Sage-speckled risotto played sidekick at lunch to fork-tender veal piccata, sauced with just the right ratio of butter, wine, lemon and capers. More creamy rice accompanied crisply sautéed veal sweetbreads. Unlike fussier presentations, these sprawled across the plate. Scattered with crunchy prosciutto and fresh peas, liberally lubed with demi-glace-bolstered pan juices, they were utterly delicious.

Vegetables arrived with entrees, unannounced but welcome — buttered broccolini once, green beans another time. The waiter doled them out, manipulating a fork and spoon in one hand like tongs, a bit of fine-dining dexterity not often practiced these days.

Wines by the glass are poured with equal ceremony from small carafes into Riedel stemware. Important Italian producers whose bottles command three figures dominate the wine list, but there are several affordable options, too.

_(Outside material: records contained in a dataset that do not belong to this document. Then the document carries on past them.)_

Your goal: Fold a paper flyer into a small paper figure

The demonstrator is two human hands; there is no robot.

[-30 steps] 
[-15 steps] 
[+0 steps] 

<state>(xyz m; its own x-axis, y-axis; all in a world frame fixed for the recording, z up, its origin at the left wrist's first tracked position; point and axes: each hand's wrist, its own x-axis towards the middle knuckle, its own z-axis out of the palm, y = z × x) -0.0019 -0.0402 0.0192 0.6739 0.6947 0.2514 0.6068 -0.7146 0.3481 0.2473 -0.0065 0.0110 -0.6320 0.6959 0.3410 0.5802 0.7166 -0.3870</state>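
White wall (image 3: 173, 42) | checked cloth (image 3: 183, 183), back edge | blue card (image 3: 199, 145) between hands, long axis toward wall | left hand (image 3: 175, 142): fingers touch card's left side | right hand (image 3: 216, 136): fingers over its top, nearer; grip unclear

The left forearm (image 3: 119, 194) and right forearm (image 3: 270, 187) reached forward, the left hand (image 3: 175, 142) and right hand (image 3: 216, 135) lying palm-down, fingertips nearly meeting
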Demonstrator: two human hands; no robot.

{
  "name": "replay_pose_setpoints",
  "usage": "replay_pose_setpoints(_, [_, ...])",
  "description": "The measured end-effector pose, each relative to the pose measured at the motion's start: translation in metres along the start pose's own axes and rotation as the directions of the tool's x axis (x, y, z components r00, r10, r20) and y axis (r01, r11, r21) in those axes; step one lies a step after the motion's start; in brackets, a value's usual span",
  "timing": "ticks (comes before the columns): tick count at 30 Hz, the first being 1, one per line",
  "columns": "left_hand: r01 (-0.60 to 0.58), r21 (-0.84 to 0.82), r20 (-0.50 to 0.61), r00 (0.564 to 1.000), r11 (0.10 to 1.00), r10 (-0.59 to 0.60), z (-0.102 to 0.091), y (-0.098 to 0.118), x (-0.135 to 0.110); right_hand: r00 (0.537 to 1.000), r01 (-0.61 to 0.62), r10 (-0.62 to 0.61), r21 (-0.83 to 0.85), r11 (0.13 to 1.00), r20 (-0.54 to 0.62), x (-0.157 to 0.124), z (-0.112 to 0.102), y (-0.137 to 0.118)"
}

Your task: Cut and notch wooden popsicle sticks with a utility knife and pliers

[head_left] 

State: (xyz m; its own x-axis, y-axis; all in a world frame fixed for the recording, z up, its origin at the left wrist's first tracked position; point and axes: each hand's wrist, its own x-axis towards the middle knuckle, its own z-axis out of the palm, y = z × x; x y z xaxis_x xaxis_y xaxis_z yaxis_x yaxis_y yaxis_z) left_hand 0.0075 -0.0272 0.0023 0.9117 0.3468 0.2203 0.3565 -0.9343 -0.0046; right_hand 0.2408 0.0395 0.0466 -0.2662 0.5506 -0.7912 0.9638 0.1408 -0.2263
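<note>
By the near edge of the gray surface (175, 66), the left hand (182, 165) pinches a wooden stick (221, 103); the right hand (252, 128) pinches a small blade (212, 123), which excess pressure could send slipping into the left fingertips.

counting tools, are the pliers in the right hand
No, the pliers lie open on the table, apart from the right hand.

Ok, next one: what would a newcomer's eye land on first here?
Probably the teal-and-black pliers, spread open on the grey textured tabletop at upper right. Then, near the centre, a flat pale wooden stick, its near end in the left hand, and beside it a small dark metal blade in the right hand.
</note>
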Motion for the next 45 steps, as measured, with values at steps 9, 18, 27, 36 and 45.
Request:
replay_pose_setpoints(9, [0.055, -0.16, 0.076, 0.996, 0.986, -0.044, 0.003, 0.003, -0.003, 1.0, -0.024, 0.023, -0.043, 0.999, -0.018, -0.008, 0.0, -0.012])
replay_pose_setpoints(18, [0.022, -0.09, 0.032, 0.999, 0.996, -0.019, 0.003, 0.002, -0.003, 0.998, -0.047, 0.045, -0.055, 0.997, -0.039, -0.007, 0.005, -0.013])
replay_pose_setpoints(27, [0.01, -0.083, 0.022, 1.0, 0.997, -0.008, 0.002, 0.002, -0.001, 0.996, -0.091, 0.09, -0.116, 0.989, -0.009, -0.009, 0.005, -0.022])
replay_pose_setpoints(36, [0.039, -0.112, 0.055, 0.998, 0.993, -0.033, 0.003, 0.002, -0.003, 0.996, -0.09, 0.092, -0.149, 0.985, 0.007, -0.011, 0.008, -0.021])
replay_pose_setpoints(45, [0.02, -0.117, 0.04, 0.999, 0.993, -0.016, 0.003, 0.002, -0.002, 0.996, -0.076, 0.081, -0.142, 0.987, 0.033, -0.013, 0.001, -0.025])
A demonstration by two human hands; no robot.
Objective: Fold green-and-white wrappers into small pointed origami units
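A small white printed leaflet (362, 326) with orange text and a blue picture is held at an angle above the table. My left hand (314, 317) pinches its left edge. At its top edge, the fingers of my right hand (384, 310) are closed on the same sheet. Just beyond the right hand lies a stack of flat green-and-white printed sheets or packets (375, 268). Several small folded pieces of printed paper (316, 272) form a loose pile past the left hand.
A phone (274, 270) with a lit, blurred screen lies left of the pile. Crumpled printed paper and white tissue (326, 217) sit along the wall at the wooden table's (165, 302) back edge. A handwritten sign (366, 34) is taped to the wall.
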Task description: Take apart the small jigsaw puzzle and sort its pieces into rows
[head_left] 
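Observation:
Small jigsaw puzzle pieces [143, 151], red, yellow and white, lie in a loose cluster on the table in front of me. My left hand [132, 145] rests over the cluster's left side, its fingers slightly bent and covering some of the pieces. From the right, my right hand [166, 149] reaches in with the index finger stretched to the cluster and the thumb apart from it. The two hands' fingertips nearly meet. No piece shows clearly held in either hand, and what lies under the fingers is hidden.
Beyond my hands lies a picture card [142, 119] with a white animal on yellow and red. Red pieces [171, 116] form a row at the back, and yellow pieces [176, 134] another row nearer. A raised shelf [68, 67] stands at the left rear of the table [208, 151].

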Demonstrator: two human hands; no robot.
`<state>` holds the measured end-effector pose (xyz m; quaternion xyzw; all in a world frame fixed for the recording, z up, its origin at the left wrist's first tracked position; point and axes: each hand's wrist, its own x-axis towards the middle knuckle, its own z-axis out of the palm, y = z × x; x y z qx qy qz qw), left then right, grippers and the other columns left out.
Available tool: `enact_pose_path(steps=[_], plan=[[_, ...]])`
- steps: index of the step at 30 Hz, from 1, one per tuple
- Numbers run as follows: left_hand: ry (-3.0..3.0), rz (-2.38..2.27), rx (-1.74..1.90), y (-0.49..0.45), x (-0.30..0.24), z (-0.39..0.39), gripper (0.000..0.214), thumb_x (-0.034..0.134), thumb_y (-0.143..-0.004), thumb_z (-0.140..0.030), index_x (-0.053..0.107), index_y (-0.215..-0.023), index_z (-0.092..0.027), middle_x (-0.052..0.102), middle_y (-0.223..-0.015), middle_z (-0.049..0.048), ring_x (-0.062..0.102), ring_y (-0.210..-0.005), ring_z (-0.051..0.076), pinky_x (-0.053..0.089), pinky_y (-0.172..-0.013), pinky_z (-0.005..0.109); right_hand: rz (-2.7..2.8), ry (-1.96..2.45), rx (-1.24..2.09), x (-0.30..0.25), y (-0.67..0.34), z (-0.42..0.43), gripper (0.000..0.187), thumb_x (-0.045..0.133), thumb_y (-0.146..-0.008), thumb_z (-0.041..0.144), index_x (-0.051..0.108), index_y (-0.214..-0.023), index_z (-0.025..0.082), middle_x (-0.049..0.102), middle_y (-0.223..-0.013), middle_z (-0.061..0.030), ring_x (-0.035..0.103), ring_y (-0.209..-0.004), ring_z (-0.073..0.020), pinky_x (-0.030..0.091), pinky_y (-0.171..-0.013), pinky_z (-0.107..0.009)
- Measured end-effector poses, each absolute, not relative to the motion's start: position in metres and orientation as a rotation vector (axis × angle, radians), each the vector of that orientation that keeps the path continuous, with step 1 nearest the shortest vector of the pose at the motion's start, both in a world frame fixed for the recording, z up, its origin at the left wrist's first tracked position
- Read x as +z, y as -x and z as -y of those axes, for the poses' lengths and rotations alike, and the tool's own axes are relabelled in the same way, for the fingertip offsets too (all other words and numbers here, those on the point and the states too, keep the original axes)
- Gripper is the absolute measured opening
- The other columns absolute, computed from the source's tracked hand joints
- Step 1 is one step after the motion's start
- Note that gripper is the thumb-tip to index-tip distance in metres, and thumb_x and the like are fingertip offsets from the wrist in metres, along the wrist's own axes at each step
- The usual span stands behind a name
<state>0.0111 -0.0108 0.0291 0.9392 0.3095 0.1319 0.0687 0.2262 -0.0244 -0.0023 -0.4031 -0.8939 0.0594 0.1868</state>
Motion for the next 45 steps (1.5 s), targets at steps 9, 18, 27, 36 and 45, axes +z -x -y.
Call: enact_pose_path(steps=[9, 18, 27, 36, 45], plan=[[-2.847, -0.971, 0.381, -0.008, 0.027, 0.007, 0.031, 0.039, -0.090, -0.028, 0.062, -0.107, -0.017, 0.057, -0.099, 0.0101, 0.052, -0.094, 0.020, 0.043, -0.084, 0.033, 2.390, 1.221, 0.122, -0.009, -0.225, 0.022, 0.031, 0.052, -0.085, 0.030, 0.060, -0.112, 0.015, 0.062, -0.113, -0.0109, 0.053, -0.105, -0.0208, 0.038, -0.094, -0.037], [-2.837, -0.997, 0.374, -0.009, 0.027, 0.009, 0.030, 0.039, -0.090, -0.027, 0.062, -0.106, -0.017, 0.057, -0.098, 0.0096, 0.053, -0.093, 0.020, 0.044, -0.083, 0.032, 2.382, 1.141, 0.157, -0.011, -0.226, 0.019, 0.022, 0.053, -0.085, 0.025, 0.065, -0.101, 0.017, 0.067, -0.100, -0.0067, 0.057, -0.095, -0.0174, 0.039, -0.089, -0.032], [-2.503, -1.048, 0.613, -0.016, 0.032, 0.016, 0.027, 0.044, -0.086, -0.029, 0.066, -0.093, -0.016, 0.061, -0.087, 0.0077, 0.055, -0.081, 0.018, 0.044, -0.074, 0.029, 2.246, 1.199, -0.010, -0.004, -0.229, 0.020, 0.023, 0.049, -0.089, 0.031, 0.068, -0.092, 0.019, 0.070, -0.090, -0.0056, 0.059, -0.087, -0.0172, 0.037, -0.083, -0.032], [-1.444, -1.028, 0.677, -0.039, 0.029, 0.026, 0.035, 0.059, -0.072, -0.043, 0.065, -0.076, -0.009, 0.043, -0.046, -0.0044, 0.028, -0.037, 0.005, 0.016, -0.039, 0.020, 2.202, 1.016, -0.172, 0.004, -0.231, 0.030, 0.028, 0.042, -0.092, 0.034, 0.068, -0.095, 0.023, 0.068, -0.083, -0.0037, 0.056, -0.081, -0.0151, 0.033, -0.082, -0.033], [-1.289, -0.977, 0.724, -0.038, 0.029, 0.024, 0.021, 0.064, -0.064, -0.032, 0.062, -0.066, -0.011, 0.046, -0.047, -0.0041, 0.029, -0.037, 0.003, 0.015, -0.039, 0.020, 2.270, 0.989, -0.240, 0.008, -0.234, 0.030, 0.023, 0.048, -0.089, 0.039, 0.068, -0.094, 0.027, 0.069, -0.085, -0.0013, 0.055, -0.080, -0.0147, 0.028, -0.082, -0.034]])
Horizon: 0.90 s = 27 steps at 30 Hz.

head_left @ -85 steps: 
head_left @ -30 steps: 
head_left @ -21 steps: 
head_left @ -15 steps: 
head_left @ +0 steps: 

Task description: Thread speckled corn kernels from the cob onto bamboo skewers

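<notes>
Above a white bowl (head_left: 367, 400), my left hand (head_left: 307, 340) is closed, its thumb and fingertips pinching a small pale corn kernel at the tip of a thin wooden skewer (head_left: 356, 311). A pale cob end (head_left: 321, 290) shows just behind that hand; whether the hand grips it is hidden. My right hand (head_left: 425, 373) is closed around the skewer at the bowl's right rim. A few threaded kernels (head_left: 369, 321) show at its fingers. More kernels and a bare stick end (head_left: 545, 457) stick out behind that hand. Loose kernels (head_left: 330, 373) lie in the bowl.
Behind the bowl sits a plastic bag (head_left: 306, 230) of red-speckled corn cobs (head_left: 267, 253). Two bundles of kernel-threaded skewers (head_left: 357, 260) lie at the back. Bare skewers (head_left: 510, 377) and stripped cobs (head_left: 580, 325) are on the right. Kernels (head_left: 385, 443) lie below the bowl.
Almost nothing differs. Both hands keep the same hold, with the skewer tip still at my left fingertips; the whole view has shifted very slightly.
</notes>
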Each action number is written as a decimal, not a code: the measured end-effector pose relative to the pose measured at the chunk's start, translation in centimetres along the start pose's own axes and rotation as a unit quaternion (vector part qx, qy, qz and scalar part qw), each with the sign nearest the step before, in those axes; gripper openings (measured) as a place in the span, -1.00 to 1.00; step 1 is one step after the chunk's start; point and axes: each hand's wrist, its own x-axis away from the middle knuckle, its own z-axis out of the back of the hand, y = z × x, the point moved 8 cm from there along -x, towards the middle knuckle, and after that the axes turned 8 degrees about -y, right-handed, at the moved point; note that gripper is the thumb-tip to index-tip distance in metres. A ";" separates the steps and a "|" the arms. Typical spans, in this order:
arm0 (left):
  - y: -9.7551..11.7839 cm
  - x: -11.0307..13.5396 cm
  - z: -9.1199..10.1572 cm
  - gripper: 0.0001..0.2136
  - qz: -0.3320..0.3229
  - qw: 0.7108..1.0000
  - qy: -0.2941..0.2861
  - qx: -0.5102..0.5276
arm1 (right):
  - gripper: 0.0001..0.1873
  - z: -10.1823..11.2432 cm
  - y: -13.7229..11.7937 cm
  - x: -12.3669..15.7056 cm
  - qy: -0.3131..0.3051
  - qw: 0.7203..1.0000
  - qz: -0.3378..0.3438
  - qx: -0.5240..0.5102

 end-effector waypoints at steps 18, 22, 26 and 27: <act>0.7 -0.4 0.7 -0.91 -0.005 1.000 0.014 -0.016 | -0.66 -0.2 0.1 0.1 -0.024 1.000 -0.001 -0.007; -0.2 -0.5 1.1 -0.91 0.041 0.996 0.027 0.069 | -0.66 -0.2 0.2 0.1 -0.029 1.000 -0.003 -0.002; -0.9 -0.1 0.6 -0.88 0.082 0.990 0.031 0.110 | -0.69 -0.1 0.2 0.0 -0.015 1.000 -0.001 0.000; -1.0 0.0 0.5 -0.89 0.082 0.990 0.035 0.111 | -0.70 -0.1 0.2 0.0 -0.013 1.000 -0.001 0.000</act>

More retro panache: A silver tray adorned with fresh flowers displays desserts by pastry chef Octavio Cortez. Tempted by the lime tart, I chose a more traditional route: tiramisu heady with rum, brandy and Marsala and pistachio-crusted cannoli. Both exemplary.

Carmine’s widow, Maria Smeraldo, recently made it her task to refresh the dining room, long a model of relaxed formality. The tile floor gleams. Sprigged window coverings billow as if catching a breeze. Floral-patterned pottery, china and cushions on the seats of ladder-back chairs add to the Italian country-villa charm.

The next generation isn’t waiting in the wings. Carmine and Maria’s two sons, Carmine Joseph, 23, and Philip, 21, are active in the business. The family recently launched Intermezzo Carmine, a more casual bar and restaurant around the corner on First Avenue. Is it any wonder the boss is smiling?